** Exercise directions **
Copy the lines exactly as they appear, starting with the first line of the records and ending with the line that contains "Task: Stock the".

** Stored entries **
*** Begin section ***

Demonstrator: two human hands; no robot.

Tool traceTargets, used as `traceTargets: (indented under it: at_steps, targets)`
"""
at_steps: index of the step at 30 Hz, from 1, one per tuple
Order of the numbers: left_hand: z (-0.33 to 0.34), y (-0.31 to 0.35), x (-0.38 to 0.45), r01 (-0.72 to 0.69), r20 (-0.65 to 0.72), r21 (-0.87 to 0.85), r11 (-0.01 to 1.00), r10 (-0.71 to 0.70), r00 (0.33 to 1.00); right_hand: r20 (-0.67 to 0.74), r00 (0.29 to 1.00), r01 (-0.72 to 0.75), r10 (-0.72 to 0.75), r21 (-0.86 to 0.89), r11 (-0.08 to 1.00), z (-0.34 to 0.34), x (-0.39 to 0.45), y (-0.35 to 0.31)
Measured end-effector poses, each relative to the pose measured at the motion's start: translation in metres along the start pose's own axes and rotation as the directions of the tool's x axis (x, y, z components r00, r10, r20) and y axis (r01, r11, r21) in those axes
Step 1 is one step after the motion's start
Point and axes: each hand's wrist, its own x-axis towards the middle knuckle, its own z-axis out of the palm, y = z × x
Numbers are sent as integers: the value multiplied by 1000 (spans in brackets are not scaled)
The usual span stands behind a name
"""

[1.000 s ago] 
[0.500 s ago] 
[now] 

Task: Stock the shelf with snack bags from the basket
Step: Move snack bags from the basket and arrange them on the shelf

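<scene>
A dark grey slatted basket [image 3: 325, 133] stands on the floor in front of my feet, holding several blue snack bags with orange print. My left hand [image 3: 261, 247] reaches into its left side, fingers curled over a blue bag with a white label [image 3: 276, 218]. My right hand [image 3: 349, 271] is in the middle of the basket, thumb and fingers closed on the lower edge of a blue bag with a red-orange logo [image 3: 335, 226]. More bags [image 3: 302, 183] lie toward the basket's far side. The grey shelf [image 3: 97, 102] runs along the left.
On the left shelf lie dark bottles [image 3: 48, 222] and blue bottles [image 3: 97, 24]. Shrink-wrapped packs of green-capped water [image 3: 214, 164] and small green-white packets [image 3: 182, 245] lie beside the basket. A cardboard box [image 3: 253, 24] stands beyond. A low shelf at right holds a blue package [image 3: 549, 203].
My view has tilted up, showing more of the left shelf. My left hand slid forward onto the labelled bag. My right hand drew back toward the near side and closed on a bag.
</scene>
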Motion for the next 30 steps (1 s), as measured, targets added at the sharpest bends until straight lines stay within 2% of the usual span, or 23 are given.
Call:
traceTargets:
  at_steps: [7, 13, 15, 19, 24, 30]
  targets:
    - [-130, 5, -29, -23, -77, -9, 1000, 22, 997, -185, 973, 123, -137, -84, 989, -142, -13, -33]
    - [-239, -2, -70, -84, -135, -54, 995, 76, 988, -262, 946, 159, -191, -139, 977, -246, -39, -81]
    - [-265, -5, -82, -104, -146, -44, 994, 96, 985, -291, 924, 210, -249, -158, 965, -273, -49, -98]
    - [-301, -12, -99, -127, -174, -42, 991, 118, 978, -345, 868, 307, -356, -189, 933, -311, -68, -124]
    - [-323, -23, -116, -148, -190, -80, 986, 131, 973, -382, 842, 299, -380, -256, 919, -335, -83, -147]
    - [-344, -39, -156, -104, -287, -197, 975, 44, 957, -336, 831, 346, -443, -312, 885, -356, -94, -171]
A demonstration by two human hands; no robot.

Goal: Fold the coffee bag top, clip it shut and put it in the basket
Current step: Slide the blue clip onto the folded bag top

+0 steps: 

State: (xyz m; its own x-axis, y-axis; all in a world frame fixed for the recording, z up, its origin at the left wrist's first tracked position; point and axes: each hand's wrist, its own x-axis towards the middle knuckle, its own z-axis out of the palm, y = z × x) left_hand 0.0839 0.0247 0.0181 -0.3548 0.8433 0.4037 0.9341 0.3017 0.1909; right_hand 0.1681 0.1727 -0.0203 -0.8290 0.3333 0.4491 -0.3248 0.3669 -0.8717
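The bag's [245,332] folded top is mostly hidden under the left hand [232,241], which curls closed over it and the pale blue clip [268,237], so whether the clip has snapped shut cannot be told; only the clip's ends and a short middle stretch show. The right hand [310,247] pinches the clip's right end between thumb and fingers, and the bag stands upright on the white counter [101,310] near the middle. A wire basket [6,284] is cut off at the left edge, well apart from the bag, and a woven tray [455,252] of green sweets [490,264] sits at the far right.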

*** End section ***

** Solution to this task **
Demonstrator: two human hands; no robot.

Tool traceTargets, used as `traceTargets: (indented under it: at_steps, targets)`
"""
at_steps: index of the step at 30 Hz, from 1, one per tuple
Order of the numbers: left_hand: z (-0.33 to 0.34), y (-0.31 to 0.35), x (-0.38 to 0.45), r01 (-0.72 to 0.69), r20 (-0.65 to 0.72), r21 (-0.87 to 0.85), r11 (-0.01 to 1.00), r10 (-0.71 to 0.70), r00 (0.33 to 1.00); right_hand: r20 (-0.67 to 0.74), r00 (0.29 to 1.00), r01 (-0.72 to 0.75), r10 (-0.72 to 0.75), r21 (-0.86 to 0.89), r11 (-0.08 to 1.00), z (-0.34 to 0.34), x (-0.39 to 0.45), y (-0.35 to 0.31)
Measured end-effector poses, each relative to the pose measured at the motion's start: translation in metres along the start pose's own axes and rotation as the directions of the tool's x axis (x, y, z components r00, r10, r20) and y axis (r01, r11, r21) in those axes
Step 1 is one step after the motion's start
Point and axes: each hand's wrist, its own x-axis towards the middle knuckle, its own z-axis out of the palm, y = z × x
Numbers are sent as integers: the value multiplied by 1000 (spans in brackets are not scaled)
The usual span stands behind a name
"""

[1.000 s ago] 
[0.500 s ago] 
[now] 

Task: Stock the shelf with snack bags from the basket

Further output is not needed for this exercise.